### REQUIREMENT
The required output is the lines from the one with "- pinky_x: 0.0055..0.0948" through the end of the data, repeated verbatim, with no pictures included.

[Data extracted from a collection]
# # #

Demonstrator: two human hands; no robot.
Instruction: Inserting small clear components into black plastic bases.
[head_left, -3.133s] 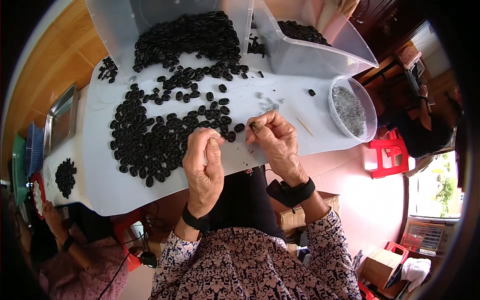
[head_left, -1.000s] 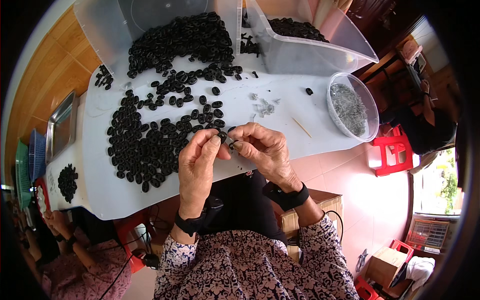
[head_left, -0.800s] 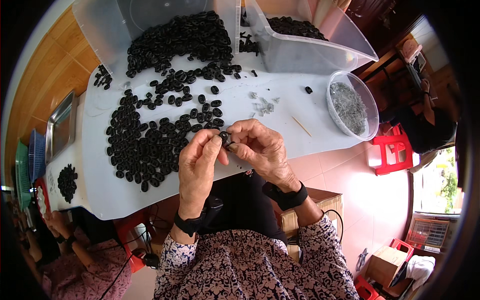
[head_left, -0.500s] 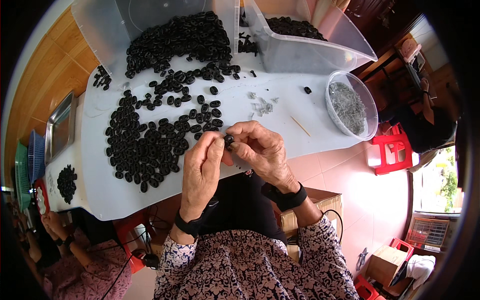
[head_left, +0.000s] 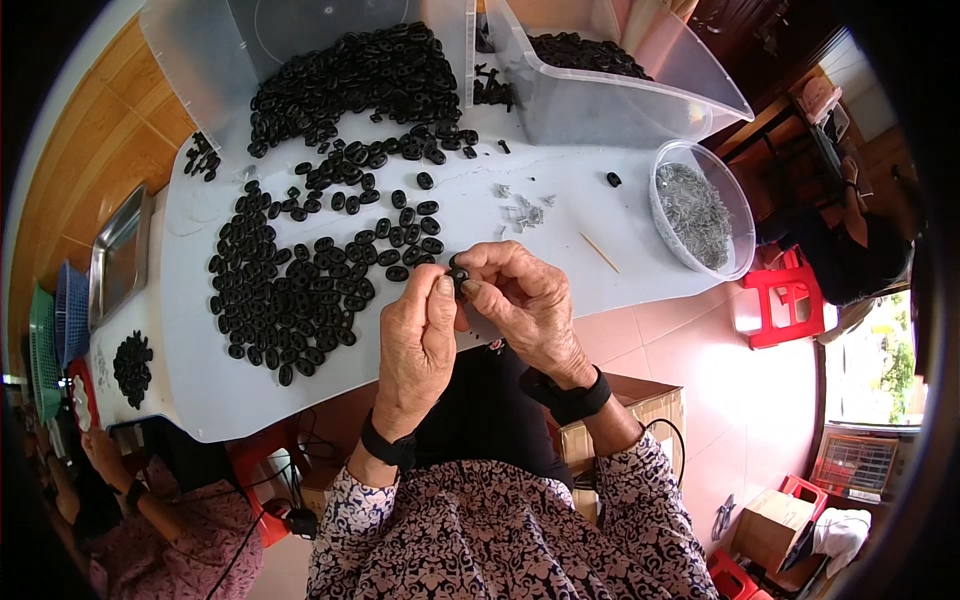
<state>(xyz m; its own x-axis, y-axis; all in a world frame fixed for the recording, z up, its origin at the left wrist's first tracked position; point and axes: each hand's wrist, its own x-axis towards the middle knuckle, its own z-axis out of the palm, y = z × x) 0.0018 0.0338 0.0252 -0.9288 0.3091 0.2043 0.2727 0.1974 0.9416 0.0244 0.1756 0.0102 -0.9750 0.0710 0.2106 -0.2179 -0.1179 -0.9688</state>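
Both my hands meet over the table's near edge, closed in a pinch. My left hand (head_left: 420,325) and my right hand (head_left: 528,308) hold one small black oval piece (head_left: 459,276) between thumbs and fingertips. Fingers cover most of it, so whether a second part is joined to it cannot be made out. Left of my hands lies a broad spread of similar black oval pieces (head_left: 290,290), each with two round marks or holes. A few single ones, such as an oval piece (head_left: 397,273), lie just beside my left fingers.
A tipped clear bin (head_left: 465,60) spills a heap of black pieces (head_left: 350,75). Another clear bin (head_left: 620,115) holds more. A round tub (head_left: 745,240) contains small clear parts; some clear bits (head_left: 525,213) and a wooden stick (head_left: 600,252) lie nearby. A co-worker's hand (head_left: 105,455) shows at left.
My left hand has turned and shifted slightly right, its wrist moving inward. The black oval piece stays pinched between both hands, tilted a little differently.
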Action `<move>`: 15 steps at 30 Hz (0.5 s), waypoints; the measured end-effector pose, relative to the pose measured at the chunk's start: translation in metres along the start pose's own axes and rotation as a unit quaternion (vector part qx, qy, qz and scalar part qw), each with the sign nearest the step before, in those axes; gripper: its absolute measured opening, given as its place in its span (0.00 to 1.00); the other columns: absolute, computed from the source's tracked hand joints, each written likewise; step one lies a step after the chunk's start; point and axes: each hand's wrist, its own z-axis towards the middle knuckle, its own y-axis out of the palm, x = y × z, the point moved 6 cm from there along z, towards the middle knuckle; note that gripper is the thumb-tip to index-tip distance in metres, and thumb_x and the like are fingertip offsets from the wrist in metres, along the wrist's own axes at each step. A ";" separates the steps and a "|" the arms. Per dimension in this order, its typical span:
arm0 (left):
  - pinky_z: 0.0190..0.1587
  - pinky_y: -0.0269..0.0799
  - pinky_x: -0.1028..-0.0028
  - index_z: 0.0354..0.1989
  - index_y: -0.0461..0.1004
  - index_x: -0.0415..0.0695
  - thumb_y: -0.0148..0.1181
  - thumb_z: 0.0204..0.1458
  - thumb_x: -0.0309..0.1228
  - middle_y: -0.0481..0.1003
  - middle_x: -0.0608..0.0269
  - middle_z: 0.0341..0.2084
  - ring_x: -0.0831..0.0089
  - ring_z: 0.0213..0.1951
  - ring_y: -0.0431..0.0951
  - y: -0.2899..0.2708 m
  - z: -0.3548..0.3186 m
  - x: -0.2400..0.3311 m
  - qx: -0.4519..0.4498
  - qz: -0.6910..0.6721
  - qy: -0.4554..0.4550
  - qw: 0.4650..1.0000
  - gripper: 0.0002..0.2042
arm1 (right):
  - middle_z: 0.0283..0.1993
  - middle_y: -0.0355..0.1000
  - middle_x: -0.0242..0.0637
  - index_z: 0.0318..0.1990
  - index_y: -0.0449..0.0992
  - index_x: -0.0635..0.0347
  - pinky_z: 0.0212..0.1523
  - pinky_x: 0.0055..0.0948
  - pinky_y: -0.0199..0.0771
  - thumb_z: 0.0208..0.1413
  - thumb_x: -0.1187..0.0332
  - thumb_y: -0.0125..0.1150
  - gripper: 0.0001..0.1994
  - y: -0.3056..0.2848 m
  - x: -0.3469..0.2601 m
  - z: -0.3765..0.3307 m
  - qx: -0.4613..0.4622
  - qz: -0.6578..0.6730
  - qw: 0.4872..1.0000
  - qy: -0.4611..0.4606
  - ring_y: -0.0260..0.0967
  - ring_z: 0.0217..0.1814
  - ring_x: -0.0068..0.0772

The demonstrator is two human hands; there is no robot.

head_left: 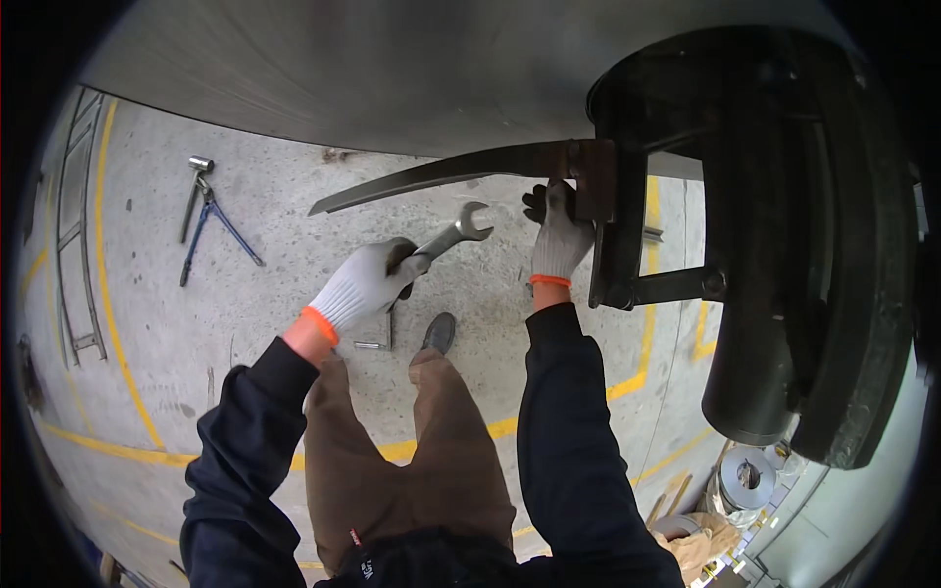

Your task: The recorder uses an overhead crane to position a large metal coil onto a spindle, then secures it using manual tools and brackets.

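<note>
My left hand, in a white knit glove with an orange cuff, grips the handle of a steel open-end wrench whose jaw points up and to the right. My right hand, gloved the same way, reaches up against the dark metal bracket where a long curved steel bar joins it. The wrench jaw sits just below that bar, a short way left of my right hand. Both forearms wear dark sleeves.
A large black wheel guard and frame fills the right side. A grey curved metal body spans the top. Blue-handled tools lie on the concrete floor at left. Yellow floor lines, a shoe, rolls at lower right.
</note>
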 end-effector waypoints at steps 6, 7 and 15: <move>0.39 0.73 0.55 0.39 0.79 0.37 0.53 0.64 0.48 0.77 0.45 0.26 0.48 0.32 0.80 0.035 0.071 0.050 0.019 0.188 0.104 0.976 0.22 | 0.48 0.80 0.38 0.58 0.76 0.69 0.48 0.27 0.79 0.66 0.68 0.62 0.17 -0.036 0.021 0.001 -0.125 -0.090 0.988 -0.027 0.78 0.47 0.29; 0.40 0.73 0.55 0.38 0.79 0.37 0.53 0.65 0.48 0.78 0.45 0.26 0.47 0.33 0.80 0.036 0.077 0.059 0.017 0.196 0.100 0.975 0.22 | 0.49 0.80 0.36 0.58 0.76 0.68 0.51 0.26 0.75 0.66 0.67 0.62 0.18 -0.038 0.020 -0.015 -0.174 -0.096 0.980 0.019 0.76 0.49 0.26; 0.39 0.75 0.55 0.35 0.80 0.36 0.55 0.65 0.44 0.78 0.45 0.24 0.48 0.31 0.80 0.039 0.109 0.103 0.000 0.299 0.132 0.945 0.20 | 0.47 0.83 0.38 0.54 0.81 0.65 0.50 0.24 0.77 0.62 0.70 0.67 0.15 -0.059 -0.151 -0.136 -0.203 -0.350 0.914 0.003 0.79 0.49 0.22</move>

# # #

### SOLUTION FOR THIS PROBLEM
  - pinky_x: 0.0055..0.0948
  - pinky_y: -0.0199..0.0771
  - thumb_z: 0.0208..0.1413
  - thumb_x: -0.1187..0.0332
  - thumb_y: -0.0125..0.1150
  - gripper: 0.0001..0.1994
  - y: -0.3056..0.2848 m
  - x: -0.3469..0.2601 m
  - z: -0.3765..0.3307 m
  - qx: -0.4613..0.4622
  - qz: -0.6578..0.6730
  - qw: 0.4872..1.0000
  - qy: -0.4611..0.4606
  - ring_y: -0.0260..0.0967
  - ring_z: 0.0217..0.1814
  - ring_x: -0.0068..0.0772

The demonstrator is two human hands; there is no robot.

head_left: 

Your task: The recorder uses an overhead crane to position a large metal coil onto a spindle, then secures it using manual tools and brackets.

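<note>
My left hand, in a white knit glove with an orange cuff, grips the handle of a steel open-end wrench whose jaw points up and to the right. My right hand, gloved the same way, reaches up against the dark metal bracket where a long curved steel bar joins it. The wrench jaw sits just below that bar, a short way left of my right hand. Both forearms wear dark sleeves.
A large black wheel guard and frame fills the right side. A grey curved metal body spans the top. Blue-handled tools lie on the concrete floor at left. Yellow floor lines, a shoe, rolls at lower right.
</note>
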 end-effector waypoints at steps 6, 7 and 15: <move>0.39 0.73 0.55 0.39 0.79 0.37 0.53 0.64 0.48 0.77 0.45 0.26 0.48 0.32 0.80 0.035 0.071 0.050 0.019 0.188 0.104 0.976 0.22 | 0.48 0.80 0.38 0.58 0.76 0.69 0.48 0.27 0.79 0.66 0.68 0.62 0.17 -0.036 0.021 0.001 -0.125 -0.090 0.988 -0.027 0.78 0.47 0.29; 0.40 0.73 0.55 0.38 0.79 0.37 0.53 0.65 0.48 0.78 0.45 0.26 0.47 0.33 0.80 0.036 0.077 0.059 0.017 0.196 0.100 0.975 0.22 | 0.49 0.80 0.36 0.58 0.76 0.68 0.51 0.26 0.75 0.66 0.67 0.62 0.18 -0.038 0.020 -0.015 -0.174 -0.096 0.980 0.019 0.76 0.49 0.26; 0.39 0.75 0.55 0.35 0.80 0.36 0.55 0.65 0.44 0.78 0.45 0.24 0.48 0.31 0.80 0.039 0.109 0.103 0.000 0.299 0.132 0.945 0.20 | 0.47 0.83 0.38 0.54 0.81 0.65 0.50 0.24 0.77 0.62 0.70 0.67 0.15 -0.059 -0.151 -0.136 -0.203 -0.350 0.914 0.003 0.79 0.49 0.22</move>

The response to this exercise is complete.